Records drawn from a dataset
>>>
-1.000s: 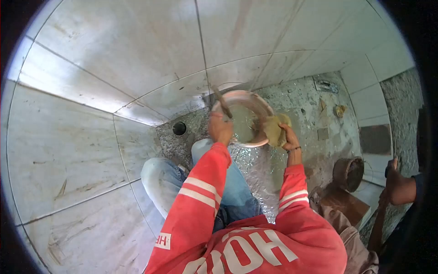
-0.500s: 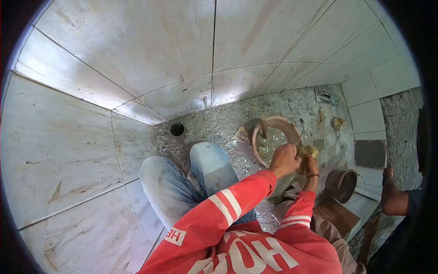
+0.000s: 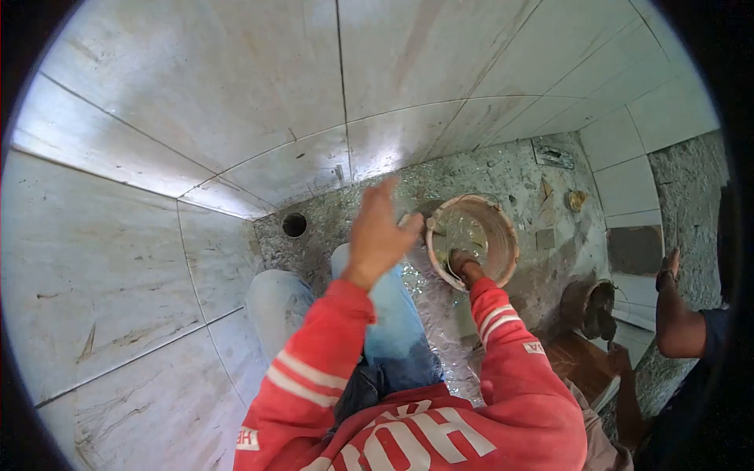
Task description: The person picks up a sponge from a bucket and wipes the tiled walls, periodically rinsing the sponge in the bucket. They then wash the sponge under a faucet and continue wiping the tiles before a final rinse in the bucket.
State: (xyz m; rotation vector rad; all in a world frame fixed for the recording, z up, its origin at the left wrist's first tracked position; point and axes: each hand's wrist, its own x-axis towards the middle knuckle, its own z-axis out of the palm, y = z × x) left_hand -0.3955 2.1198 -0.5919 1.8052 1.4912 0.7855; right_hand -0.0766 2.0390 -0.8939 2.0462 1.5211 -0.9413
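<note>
1. Left hand (image 3: 381, 237) is being held open in the head view, with its fingers spread and nothing being gripped; it is being raised above the knees (image 3: 279, 302), left of the bucket.
2. Right hand (image 3: 465, 264) is being lowered inside the bucket (image 3: 511, 253), at the near side of the rim. Its fingers are being partly hidden, so whether anything is being gripped cannot be told.
3. Cloudy water (image 3: 470, 234) is being held in the bucket, which is being kept upright by the rough, wet floor (image 3: 522, 179), near the foot of the tiled wall (image 3: 408, 55).
4. Beyond the left hand, toward the left corner, a round hole (image 3: 294, 224) is being shown in the floor.
5. Right of the bucket, a small square piece (image 3: 545, 239) and a brass-coloured fitting (image 3: 576, 201) are being borne by the floor; a metal plate (image 3: 554, 154) is being seen nearer the wall.
6. Farther right, a round pot (image 3: 575, 304) is being seen tilted, beside a brown board (image 3: 577, 353).
7. At the right edge, a co-worker's arm (image 3: 679, 330) is being held apart from both hands.
</note>
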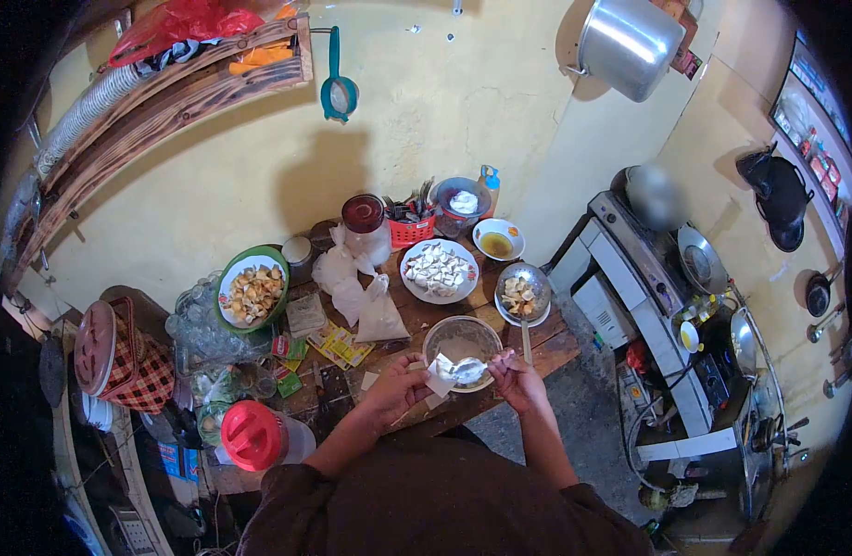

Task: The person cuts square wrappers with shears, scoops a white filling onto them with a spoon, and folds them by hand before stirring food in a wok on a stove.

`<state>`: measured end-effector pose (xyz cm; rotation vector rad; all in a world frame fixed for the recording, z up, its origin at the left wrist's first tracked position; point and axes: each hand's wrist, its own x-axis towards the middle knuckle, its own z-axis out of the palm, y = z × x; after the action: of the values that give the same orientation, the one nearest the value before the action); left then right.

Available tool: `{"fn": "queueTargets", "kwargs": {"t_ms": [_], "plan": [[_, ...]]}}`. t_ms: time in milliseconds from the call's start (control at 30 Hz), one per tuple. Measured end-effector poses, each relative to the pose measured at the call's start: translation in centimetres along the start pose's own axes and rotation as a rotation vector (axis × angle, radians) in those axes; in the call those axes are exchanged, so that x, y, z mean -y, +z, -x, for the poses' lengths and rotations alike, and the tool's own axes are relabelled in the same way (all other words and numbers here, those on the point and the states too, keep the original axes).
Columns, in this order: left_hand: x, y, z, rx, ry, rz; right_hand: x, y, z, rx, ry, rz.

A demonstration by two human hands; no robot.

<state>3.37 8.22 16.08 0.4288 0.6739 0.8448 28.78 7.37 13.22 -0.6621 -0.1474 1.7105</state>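
Observation:
Both hands are over a round bowl [463, 331] near the table's front edge. My left hand [400, 387] pinches a small white wrapper or sheet [438, 378] at the bowl's left rim. The fingers of my right hand [517, 382] are closed on a spoon [467, 371] with white stuff on it, held over the bowl. Pale, cloudy contents show inside the bowl. Behind it stands a plate of white chopped pieces [440, 271]. A strainer ladle with browned pieces [520, 293] rests on a small plate to the right.
Left of the bowl are a bag of white powder [381, 315], yellow sachets [340, 345] and a green-rimmed bowl of browned pieces [252, 289]. A red-lidded pitcher [254, 435] stands front left. The stove [630, 255] is at the right.

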Motion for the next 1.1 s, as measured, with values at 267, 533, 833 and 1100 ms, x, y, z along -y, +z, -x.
{"fn": "queueTargets", "kwargs": {"t_ms": [267, 533, 833, 1100], "plan": [[-0.9, -0.9, 0.0, -0.110, 0.111, -0.086, 0.1, -0.8, -1.9, -0.168, -0.257, 0.089], [-1.9, 0.3, 0.9, -0.097, 0.191, -0.067, -5.1, -1.5, -4.5, -0.218, -0.960, 1.134], [-2.4, 0.1, 1.2, -0.114, 0.239, -0.096, -6.6, -1.5, -3.1, 0.295, -0.486, 2.062], [-2.7, 1.3, 1.9, -0.003, 0.195, -0.181, -3.0, 8.6, 2.9, 0.388, -0.797, 1.326]]}}
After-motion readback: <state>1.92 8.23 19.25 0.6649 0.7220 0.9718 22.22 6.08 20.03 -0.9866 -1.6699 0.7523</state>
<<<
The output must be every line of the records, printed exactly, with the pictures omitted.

-1.000s: 
-0.500s: 
+0.000s: 
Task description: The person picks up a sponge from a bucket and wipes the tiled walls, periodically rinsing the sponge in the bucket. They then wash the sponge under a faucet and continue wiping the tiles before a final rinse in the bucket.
State: (xyz m; rotation vector rad; all in a world frame fixed for the recording, z up, its origin at the left wrist's first tracked position; point and axes: each hand's wrist, its own x-axis towards the middle knuckle, its own z-axis out of the palm, y = z × x) left_hand -0.3955 2.1198 -0.5919 1.8052 1.4912 0.7855; right_hand -0.0766 2.0390 -0.8939 2.0462 1.5211 -0.9413
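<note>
1. Left hand (image 3: 381, 237) is being held open in the head view, with its fingers spread and nothing being gripped; it is being raised above the knees (image 3: 279, 302), left of the bucket.
2. Right hand (image 3: 465, 264) is being lowered inside the bucket (image 3: 511, 253), at the near side of the rim. Its fingers are being partly hidden, so whether anything is being gripped cannot be told.
3. Cloudy water (image 3: 470, 234) is being held in the bucket, which is being kept upright by the rough, wet floor (image 3: 522, 179), near the foot of the tiled wall (image 3: 408, 55).
4. Beyond the left hand, toward the left corner, a round hole (image 3: 294, 224) is being shown in the floor.
5. Right of the bucket, a small square piece (image 3: 545, 239) and a brass-coloured fitting (image 3: 576, 201) are being borne by the floor; a metal plate (image 3: 554, 154) is being seen nearer the wall.
6. Farther right, a round pot (image 3: 575, 304) is being seen tilted, beside a brown board (image 3: 577, 353).
7. At the right edge, a co-worker's arm (image 3: 679, 330) is being held apart from both hands.
</note>
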
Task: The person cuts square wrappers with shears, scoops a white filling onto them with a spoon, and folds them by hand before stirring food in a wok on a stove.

`<state>`: measured end-effector pose (xyz cm; rotation vector rad; all in a world frame fixed for the recording, z up, its origin at the left wrist's first tracked position; point and axes: each hand's wrist, its own x-axis towards the middle knuckle, its own z-axis out of the palm, y = z × x; after the action: of the values that give the same orientation, the one nearest the value before the action); left then right.

Available tool: `{"fn": "queueTargets", "kwargs": {"t_ms": [_], "plan": [[_, ...]]}}`. t_ms: time in milliseconds from the call's start (control at 30 Hz), one per tuple. Measured end-effector poses, each relative to the pose measured at the call's start: translation in centimetres along the start pose's own axes and rotation as a rotation vector (axis × angle, radians) in those axes; in the call those axes are exchanged, so that x, y, z mean -y, +z, -x, for the poses' lengths and rotations alike, and the tool's own axes are relabelled in the same way (all other words and numbers here, those on the point and the states too, keep the original axes).
Columns, in this order: left_hand: x, y, z, rx, ry, rz; right_hand: x, y, z, rx, ry, rz.

A demonstration by two human hands; no robot.

<state>3.37 8.22 16.08 0.4288 0.6739 0.8448 28.78 7.37 13.22 -0.6621 -0.1474 1.7105</state>
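Observation:
Both hands are over a round bowl [463, 331] near the table's front edge. My left hand [400, 387] pinches a small white wrapper or sheet [438, 378] at the bowl's left rim. The fingers of my right hand [517, 382] are closed on a spoon [467, 371] with white stuff on it, held over the bowl. Pale, cloudy contents show inside the bowl. Behind it stands a plate of white chopped pieces [440, 271]. A strainer ladle with browned pieces [520, 293] rests on a small plate to the right.
Left of the bowl are a bag of white powder [381, 315], yellow sachets [340, 345] and a green-rimmed bowl of browned pieces [252, 289]. A red-lidded pitcher [254, 435] stands front left. The stove [630, 255] is at the right.
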
Motion for the next 1.1 s, as measured, with values at 267, 533, 833 and 1100 ms, x, y, z along -y, +z, -x.
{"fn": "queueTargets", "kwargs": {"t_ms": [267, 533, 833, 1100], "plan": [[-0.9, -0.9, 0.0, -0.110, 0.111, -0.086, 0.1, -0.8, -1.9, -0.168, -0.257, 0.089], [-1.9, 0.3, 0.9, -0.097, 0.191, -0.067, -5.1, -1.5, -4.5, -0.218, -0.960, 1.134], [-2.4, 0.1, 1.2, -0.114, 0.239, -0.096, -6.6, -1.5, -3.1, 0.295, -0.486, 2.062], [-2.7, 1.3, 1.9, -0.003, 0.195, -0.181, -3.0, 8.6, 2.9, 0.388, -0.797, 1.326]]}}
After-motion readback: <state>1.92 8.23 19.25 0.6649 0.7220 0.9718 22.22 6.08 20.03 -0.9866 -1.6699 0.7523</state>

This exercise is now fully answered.